Our 2022 Bracketology Post-Mortem

It’s been more than a month since Selection Sunday, which means it’s probably time to get around to doing our Bracketology Model post-mortem.

It wasn’t a great year for our model, though we did make progress, as we always do. Our final NCAA Tournament bracket ended up being among the worst on Bracket Matrix yet again this year, our NIT bracketology missed more teams than expected, and yet…we made progress.

Bracketology is a lot harder than predicting the College Football Playoff field, something we’ve found a fairly easy way to do well on this site. Part of this is the nature of the beast: In CFP prognosticating, a model has to distinguish between teams already in the sport’s stratosphere, where gaps are naturally larger. With bracketology, the teams that matter most are in the thick of the pack, where there’s sometimes not much difference at all between one team and another, other than personal preferences of key decisionmakers. Part of it too is the weekly CFP ranking updates. We get to see the scoreboard as the season goes on in football, whereas in basketball, we’re largely blind. Another part, though, and one that’s perhaps indicative of a core problem with our approach, is that the way we look at it, the CFP process has more history than that of the selection committee.

Since we first started building our models for this, we’ve leaned heavily on recent history, given how much has changed about the way information is presented to the selection committee over the last five years. NET is still so new. Quadrants are still so new. Rankings of the non-NET systems chosen, like KPI and SOR, are presented more explicitly than they once were. Our model annually performs rather well in back-testing because we’re working with a narrow history and building our model off of that. It then doesn’t perform well on Selection Sunday because every season is unique, and the variables relevant to the selection divide differ so significantly that what was crucial in 2018, 2019, and 2021 is irrelevant in 2022. What’s the solution here? It’s hard to say. Bracketology may just not be well-suited to a formulaic process, especially right now, when the variables available to the committee (and it’s a data-heavy process—a lot of variables are presented to the committee directly, especially compared to football where it’s all rather simple and straightforward: who beat whom)—have changed so much so recently. Other formulaic approaches are better than ours (and others are worse), but even those don’t perform better than manual bracketologists. Perhaps a formula isn’t the way to go.
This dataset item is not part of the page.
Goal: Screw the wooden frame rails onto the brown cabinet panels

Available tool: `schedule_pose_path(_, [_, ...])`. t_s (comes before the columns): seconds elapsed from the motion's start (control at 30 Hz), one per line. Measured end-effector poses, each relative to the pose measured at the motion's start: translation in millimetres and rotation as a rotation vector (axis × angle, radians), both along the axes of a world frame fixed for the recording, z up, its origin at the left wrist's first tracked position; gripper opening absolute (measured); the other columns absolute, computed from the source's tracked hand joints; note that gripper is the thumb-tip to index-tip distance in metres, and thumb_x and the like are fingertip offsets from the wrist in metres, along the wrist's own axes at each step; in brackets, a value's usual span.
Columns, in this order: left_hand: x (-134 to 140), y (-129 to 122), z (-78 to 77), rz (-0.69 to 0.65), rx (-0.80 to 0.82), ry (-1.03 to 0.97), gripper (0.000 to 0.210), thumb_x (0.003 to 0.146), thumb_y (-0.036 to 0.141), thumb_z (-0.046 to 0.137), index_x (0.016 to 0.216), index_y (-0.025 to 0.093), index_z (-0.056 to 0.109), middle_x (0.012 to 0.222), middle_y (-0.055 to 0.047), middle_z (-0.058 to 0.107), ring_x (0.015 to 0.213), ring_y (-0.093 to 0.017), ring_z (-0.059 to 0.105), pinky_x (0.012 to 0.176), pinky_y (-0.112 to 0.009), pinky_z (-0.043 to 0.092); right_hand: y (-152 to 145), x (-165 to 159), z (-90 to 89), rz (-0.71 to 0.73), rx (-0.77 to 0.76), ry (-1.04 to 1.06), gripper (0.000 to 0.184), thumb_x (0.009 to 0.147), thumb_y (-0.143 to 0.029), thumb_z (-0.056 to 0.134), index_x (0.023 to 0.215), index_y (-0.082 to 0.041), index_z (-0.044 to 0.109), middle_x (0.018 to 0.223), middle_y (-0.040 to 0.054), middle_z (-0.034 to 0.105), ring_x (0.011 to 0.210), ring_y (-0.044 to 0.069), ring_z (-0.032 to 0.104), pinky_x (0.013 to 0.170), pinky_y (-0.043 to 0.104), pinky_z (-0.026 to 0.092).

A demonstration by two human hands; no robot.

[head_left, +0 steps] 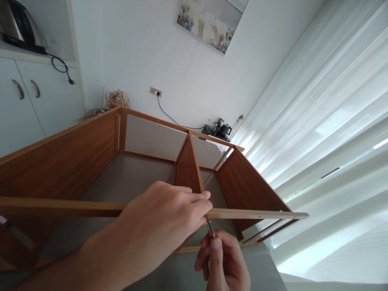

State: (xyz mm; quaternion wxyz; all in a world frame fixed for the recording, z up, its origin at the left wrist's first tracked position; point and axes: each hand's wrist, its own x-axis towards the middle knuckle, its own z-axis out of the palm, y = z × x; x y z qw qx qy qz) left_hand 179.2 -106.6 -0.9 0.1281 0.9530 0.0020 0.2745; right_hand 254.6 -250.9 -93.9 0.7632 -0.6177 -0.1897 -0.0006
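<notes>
My left hand (163, 214) reaches across from the left and is closed over the light wooden rail (260, 214), where the middle divider panel (189, 161) meets it. Just below that spot, my right hand (222, 258) pinches a thin metal screw (211, 228) between thumb and fingers. The screw's upper end is close to the rail's underside and my left fingertips; whether it touches the wood I cannot tell. Both hands are at the near edge of a brown wooden cabinet frame (72, 161) with a grey panel at its bottom.
Sheer white curtains (327, 133) hang along the right. Against the far wall sits a black coffee maker (222, 128), its cord running to a socket (156, 91). A kettle (22, 26) stands on a white cupboard (26, 97) at upper left. A framed picture (210, 24) hangs above.
</notes>
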Motion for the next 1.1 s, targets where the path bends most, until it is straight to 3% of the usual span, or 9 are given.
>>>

At least on Selection Sunday.

This is one crux of the thing, for us. A formula on Selection Sunday doesn’t seem very effective, but if we’re going to offer a predictive tool regarding the NCAA Tournament (and the NIT), a formulaic approach is the only way to go. You’re not going to be able to concretely and accurately say a team has even something as general as a 3-in-4 chance of making the field if you don’t use a formula or scoring system of some sort. That’s just too much computing for one person—there are too many other variables at play. So, we need a formula, or at least a formulaic algorithm, and whether it’s easy or not, we need to make it better.

How are we going to do that?

One big thing is looking, to the extent we can, at years prior to 2018. We need to do more extensive back-testing, and while a holdup is whether to use RPI or a NET proxy and whether to include quadrant-related variables or exclude them, the answer is probably that we need to do all of the above. See how formulas work with old variables. See how they work with our best estimate of the new variables, applied backwards. See how they work with the opposite-of-outdated part of the formula excluded. Our testing needs to be much, much more robust.

Another big thing is separating selection from seeding. One cool and generous thing a lot of the more accurate bracketologists out there do is share thoughts from their process, and something we saw a lot this year was an emphasis on how the committee’s seeding list differs from their selection list, in practice. Teams are selected based more on résumé. They’re seeded more on predictive metrics. Or so we’re told by people better at this than we are. Our formula did not reflect this at all. That is bad, but relatively easy to fix.

Still, we missed on four bubble teams this year when we were hoping to only miss on two, and the bubble was where we got most of our overall precedent. Four’s a lot. One of those, Miami (oof—hurts to say that out loud after the run they went on), ended up being a 10-seed. Comfortably in the field, our model had them out. What happened?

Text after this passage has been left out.